Physicians, Roberts said, must be aware of the risks children’s exposure to the poison so that they can urge families to follow EPA recommendations on treating CCA-coated wood. At this point, it’s the only type of protection available.
In the case of pesticide exposure, study co-author Dr. Geoffrey Calvert, a medical officer with the National Institute for Occupational Safety and Health in Cincinnati, and colleagues suggest that better pest-management techniques, along with the creation of buffer zones between schools and neighboring farms could help reduce exposure and the risk of pesticide related illness, or at least manage it.
Better pest control techniques include more diligent attempts at pest prevention such as keeping kitchens and food areas clean and keeping food in airtight, sealed containers and fixing cracks and crevices where pests can access a building.
Toxic chemicals, therefore, should be a last resort rather than the first step taken to fend off pests. “Only after you’ve taken these measures do you then treat for specific pests, but only using pesticides with the lowest toxicity, and only by someone well-trained in using pesticides,” Calvert said.
The problem of drift should be addressed in cooperation between schools and farms in the area. Pesticides should be applied when children and school employees are not on school grounds.

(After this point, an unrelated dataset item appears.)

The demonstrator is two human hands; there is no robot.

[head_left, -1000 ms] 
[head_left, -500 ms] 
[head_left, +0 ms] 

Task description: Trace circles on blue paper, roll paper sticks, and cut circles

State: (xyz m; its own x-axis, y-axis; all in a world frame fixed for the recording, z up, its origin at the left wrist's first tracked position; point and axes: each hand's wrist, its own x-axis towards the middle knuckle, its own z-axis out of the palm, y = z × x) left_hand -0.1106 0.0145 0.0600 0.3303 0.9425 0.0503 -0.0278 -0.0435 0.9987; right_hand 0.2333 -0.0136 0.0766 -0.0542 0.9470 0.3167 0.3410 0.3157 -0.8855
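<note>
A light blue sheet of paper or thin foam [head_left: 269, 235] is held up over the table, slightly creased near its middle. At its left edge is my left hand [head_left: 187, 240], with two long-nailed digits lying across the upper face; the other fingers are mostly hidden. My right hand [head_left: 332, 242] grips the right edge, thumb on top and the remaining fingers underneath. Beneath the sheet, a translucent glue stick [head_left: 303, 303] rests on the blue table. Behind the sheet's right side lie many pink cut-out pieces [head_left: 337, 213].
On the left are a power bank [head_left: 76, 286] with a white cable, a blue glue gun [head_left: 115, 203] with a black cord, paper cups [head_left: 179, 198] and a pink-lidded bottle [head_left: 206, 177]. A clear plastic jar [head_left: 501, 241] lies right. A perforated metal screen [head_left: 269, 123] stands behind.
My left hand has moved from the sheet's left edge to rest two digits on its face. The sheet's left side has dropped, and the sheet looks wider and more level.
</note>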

Buffer zones between the farm and the school would also be helpful.
“These episodes are occurring far too often, and that’s really not acceptable,” said Landrigan of illness due to pesticide exposure. “These episodes are preventable, and parents, educators, school boards, and community officials need to take aggressive steps to reduce pesticide exposure.”
Clearly, children deserve to be protected from exposure to toxic chemicals in those areas where there is an expectation of safety. Schools and playgrounds should be the last places where children are put at risk in the short-term from chemically-induced illnesses and in the long-term from life-threatening diseases.
Anything less than everyone’s best efforts in this area are simply unacceptable given the innocence of the victims and the enormity of the risks.